··· The data
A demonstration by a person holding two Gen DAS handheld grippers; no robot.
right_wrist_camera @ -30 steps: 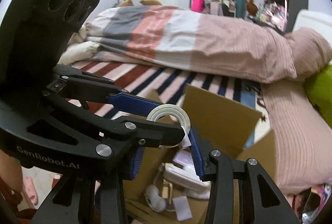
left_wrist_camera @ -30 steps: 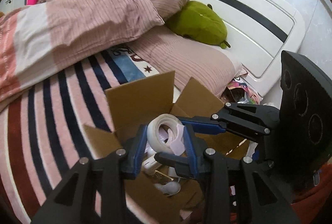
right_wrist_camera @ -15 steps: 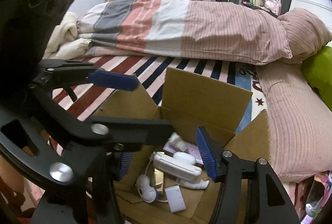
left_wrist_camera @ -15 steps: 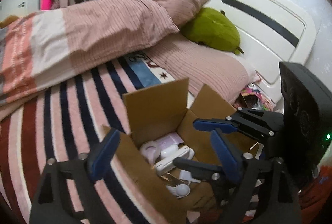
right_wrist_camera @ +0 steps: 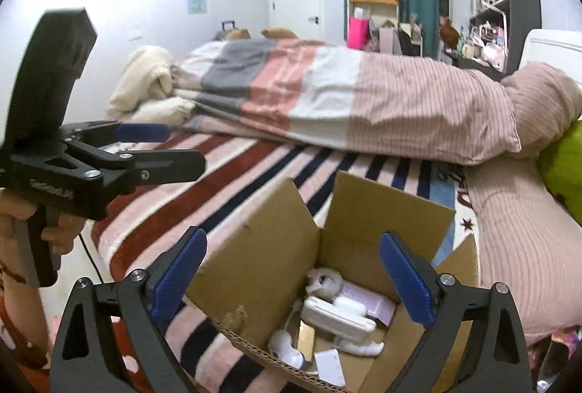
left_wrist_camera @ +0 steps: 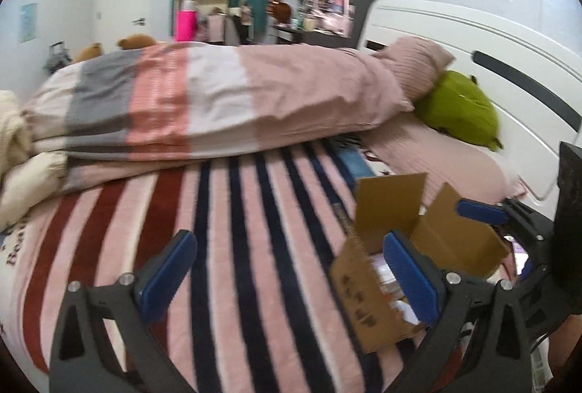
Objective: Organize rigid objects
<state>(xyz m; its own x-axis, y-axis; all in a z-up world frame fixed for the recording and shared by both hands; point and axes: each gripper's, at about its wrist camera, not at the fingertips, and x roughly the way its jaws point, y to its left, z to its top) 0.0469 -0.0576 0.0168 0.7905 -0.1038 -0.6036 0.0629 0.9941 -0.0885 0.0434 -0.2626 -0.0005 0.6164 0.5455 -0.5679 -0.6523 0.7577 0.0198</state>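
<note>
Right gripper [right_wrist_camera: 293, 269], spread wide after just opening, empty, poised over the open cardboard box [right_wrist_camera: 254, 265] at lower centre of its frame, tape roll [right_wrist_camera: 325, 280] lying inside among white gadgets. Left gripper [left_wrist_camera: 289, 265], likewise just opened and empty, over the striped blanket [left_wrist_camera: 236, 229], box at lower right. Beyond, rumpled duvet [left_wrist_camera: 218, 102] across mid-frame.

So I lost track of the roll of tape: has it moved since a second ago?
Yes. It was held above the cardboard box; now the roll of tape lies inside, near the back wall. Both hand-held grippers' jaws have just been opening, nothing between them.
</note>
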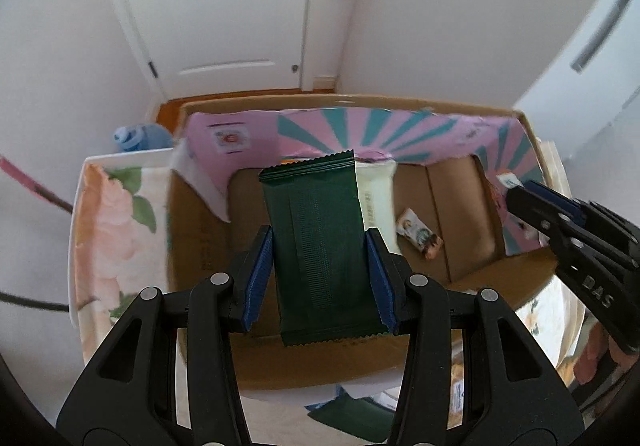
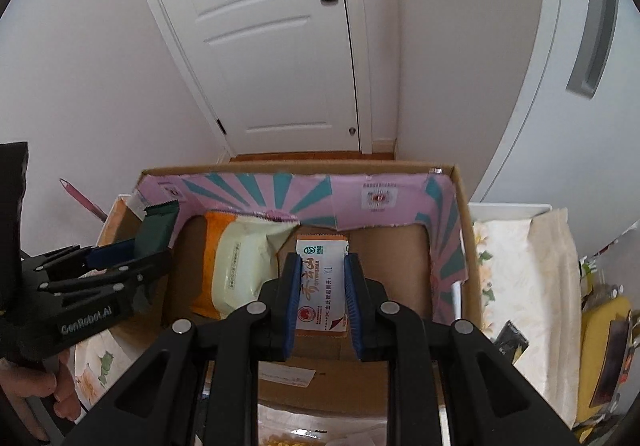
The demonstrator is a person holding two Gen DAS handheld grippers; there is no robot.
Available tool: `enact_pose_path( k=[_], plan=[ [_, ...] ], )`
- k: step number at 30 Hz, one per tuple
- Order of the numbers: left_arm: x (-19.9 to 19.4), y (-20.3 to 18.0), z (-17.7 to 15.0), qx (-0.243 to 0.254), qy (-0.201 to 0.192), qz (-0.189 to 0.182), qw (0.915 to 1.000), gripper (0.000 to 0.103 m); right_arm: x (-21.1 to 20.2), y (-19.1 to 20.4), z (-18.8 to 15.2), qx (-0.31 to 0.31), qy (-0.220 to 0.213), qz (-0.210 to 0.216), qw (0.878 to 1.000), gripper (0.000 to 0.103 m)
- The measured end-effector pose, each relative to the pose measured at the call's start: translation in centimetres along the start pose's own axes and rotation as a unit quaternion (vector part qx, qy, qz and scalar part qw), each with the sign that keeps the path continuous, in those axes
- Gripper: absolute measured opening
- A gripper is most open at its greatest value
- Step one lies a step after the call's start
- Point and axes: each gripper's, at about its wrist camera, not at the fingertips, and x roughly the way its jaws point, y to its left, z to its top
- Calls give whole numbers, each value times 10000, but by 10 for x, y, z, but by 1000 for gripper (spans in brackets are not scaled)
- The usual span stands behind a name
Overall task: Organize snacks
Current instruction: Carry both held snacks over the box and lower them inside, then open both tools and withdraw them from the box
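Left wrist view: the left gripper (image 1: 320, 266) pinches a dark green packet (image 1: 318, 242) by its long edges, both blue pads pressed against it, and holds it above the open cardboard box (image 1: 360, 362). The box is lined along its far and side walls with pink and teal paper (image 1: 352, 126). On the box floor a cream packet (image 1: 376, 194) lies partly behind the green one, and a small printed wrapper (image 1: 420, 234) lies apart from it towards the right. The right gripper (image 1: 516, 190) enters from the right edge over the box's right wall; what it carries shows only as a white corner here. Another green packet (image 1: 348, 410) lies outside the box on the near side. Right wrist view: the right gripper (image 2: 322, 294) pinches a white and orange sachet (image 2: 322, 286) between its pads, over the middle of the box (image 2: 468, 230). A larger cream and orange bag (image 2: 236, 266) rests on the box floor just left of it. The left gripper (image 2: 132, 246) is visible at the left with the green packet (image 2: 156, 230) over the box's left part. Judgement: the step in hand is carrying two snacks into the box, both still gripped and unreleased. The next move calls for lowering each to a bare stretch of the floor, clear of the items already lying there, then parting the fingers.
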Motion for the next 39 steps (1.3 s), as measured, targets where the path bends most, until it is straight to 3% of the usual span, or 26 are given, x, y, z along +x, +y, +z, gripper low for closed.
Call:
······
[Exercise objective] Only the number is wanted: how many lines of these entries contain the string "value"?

[Solution] 2